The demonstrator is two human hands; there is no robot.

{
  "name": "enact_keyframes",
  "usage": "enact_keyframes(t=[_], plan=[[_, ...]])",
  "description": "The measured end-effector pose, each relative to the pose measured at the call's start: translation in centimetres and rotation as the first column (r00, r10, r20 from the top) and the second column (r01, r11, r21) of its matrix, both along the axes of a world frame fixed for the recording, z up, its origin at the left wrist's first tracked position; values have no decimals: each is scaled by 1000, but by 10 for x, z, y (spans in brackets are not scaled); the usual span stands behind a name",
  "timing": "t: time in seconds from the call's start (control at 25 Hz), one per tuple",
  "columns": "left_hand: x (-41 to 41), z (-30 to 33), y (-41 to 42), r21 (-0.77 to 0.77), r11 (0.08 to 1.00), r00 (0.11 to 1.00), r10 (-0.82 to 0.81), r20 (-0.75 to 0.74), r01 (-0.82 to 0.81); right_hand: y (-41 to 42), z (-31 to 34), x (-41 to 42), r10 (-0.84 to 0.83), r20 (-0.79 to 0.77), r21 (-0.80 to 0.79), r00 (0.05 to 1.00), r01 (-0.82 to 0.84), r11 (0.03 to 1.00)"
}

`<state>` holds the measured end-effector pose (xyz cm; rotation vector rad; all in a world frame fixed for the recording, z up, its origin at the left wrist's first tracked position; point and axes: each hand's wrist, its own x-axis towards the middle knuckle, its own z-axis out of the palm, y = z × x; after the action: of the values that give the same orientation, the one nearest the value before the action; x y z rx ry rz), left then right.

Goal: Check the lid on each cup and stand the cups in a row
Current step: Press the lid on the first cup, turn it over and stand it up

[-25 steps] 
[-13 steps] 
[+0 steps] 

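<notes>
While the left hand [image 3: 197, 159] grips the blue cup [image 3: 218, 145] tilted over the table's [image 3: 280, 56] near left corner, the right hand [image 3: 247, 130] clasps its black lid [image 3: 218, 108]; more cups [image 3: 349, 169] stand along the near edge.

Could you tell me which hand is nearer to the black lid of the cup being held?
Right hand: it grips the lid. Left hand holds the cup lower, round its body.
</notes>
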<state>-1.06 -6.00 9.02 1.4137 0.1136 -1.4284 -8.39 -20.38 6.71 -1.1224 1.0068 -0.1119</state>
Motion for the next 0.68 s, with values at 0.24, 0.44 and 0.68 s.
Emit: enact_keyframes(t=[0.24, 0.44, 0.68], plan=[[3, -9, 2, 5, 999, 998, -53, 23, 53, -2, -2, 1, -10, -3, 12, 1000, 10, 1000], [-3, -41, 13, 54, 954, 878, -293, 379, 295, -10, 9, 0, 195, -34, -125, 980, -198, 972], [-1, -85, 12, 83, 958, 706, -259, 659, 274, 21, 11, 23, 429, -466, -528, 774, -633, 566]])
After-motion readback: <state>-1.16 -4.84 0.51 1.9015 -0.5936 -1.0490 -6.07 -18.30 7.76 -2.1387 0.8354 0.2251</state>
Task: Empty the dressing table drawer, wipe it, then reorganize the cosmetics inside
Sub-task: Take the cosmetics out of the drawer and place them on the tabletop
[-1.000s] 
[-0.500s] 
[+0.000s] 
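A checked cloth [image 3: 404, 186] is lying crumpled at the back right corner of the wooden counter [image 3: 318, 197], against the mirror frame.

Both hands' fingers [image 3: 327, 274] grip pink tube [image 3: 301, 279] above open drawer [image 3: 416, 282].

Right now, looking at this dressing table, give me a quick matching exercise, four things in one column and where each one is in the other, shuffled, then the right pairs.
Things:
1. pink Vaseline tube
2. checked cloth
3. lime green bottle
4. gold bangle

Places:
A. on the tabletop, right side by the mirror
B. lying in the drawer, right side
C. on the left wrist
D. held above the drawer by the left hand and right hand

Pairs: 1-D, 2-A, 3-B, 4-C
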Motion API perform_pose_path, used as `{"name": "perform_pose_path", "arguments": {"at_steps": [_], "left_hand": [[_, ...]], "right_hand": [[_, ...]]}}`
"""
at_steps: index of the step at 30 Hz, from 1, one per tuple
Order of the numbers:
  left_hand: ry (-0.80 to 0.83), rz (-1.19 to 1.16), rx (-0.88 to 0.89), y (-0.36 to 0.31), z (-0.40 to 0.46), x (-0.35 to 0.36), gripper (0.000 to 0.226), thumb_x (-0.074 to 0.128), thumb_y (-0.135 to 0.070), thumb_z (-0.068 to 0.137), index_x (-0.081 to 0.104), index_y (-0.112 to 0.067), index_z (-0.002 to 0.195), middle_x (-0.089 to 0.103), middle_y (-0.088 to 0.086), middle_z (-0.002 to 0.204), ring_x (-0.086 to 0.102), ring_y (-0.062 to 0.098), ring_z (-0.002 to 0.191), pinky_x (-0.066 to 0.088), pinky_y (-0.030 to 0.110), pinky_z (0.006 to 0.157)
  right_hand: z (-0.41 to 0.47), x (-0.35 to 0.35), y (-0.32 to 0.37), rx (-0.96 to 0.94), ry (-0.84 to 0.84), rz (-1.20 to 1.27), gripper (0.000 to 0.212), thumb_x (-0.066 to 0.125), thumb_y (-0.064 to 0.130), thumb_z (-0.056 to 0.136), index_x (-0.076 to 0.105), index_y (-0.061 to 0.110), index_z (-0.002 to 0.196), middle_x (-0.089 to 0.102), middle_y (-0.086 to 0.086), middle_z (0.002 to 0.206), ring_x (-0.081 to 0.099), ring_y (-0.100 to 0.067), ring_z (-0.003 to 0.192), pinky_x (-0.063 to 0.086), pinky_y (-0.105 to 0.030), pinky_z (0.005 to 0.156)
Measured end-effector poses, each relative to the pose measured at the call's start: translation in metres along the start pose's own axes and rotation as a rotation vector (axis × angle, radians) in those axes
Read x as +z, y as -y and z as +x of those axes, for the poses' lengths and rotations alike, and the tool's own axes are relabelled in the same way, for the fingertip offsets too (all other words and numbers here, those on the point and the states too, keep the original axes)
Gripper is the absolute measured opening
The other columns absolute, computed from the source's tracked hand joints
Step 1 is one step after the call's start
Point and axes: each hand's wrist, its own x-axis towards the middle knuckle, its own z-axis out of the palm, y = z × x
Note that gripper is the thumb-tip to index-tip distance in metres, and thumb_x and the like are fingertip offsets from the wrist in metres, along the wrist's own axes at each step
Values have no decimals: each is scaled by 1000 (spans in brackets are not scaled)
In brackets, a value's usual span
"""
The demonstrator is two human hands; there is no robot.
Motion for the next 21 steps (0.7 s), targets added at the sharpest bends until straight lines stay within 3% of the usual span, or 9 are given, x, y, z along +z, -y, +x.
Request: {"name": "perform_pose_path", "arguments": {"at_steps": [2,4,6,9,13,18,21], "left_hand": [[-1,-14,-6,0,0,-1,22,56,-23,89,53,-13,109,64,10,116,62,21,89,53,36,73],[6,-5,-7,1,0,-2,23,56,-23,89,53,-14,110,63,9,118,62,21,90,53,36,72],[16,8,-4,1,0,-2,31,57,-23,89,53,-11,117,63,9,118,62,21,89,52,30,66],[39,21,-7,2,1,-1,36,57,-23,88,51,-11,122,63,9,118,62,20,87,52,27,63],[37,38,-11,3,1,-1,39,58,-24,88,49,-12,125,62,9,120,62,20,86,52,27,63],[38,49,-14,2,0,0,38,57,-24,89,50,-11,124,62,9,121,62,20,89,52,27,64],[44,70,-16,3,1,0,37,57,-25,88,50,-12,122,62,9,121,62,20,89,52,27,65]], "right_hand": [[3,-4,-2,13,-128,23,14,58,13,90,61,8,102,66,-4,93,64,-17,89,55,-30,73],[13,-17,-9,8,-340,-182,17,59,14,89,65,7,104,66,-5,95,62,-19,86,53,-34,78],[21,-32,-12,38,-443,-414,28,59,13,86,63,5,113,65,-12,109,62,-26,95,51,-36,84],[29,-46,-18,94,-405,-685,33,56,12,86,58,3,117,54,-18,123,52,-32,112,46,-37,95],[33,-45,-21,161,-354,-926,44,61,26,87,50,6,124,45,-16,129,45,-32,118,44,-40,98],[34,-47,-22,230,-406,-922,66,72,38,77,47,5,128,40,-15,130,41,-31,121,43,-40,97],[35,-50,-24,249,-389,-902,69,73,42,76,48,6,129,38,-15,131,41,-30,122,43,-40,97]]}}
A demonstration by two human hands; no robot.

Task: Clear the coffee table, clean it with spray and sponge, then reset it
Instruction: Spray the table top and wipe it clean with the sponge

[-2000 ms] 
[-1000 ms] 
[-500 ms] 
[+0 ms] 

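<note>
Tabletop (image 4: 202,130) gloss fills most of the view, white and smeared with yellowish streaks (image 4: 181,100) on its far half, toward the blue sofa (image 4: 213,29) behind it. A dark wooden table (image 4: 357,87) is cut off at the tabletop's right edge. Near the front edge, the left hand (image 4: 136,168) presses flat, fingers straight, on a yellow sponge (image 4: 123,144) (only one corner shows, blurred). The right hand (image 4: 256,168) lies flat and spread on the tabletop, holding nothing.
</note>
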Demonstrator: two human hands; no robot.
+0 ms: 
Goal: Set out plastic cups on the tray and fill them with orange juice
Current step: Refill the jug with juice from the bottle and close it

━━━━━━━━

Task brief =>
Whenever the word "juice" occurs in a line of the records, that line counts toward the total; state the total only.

Final answer =>
2